# What a shock!!!



## Ashadeen (Mar 1, 2007)

Disneys left eye started protrude a few days ago and of course it was the day before good friday and the vet was in holidays. But since she was behaving normal and also eating so, I thought maybe we will make it over the long weekend... but on sunday she bleeded out of her left ear!!! But she didn't show some unusual behavior and a few hours later is was over and since then the eye is slowly going back.

I read, if a eye protrudes it means there is a tumor or a abscess behind the eye causing it. And if that is the case, one couldn't have done anything.
So I think the bleeding was probably the abscess broken up. I hope so and the whole thing is over now. But I'm still waiting for the vet to return.
I really hope I don't have to put her to sleep. I don't won't her to die, she is my darling.


----------



## Vixie (Jul 21, 2006)

An abcess isn't full of blood, it's full of pus. A clear-ish, yellow guck about the consistancy of vinegar. Bleeding from the ear is quite serious, I'd sugest taking the rat to the vet in any case, because even an abcess/tumor behind the eye seems very painful.


----------



## Star (Jun 4, 2006)

Pus is actully Deeper yellow/green/ or brown. 

Def. take you kid to the vet in either case, bleeding is never good. Needs to be treated/looked at Asap.


----------



## fallinstar (Nov 26, 2006)

grr why do animals always seem to get sick in the holidays!


----------



## lilspaz68 (Feb 24, 2007)

She could have a tooth abscess, the bleeding from the ear could be inner ear infection, pituitary tumour, etc. Not a good sign. Is her head tilted?

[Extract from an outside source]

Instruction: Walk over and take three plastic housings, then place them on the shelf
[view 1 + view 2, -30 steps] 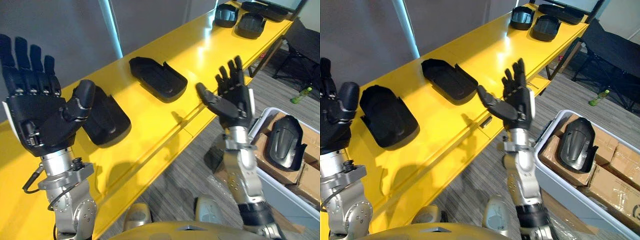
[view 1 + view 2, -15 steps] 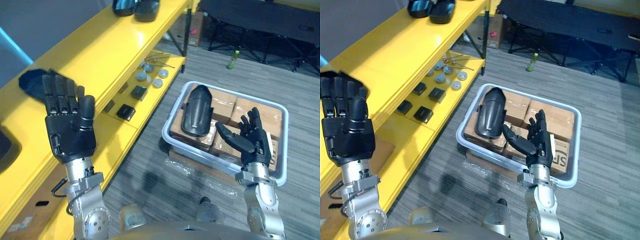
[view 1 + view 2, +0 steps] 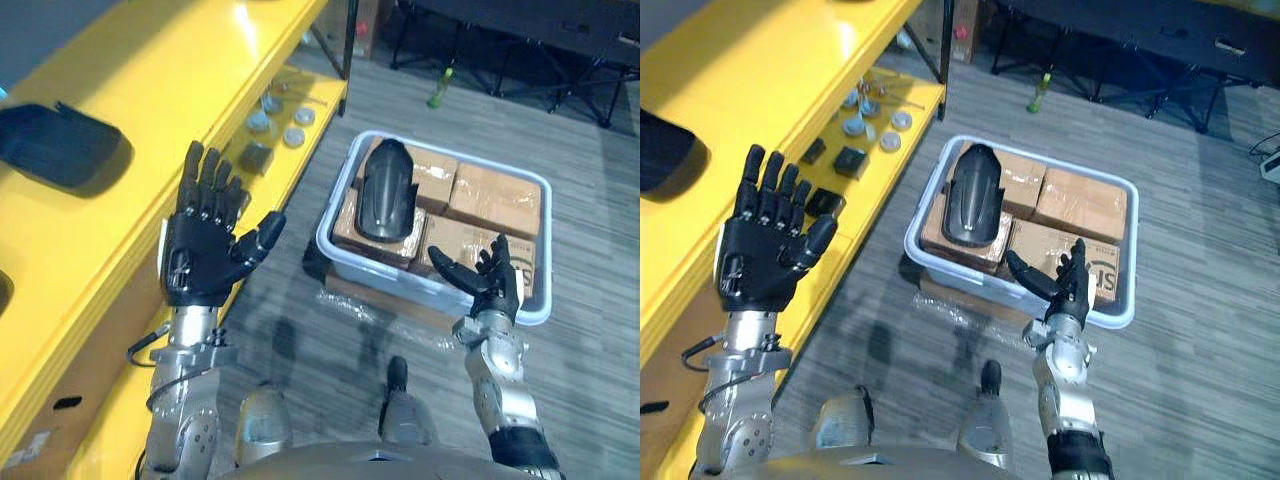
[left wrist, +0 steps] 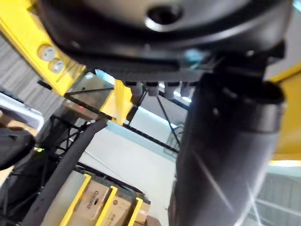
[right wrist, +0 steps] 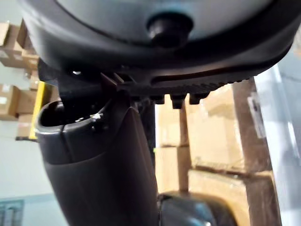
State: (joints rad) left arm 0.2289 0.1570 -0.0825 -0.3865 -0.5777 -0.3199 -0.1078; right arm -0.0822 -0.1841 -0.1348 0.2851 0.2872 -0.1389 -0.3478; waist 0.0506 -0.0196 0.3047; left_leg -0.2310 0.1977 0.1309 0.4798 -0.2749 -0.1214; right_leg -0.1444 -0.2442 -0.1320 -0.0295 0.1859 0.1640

Have you smelt her mouth, her ear and her eye? Do any of them smell bad?
That's infection and must be dealt with. If you have a good vet he'll give you a combo of good drugs to deal with this problem plus hopefully a steroid like prednisone to deal with the inflammation. If you have a wishy washy vet he will give you baytril alone which just won't cut it.  

Does her eye seem normal now? Poor baby that must've hurt.  If the vet won't give you steroids, you could ask for metacam, which is a pain killer plus anti-inflammatory, used after surgeries, for pain and to bring down swelling.

Good luck and get to a vet asap.


----------



## Ashadeen (Mar 1, 2007)

Showed Disney up at the vet. He confirmed what I've already thought. It is either a tumor or an abscess.   

He gave me an antibiotic, I should put in her ear every day, in case it is an abscess.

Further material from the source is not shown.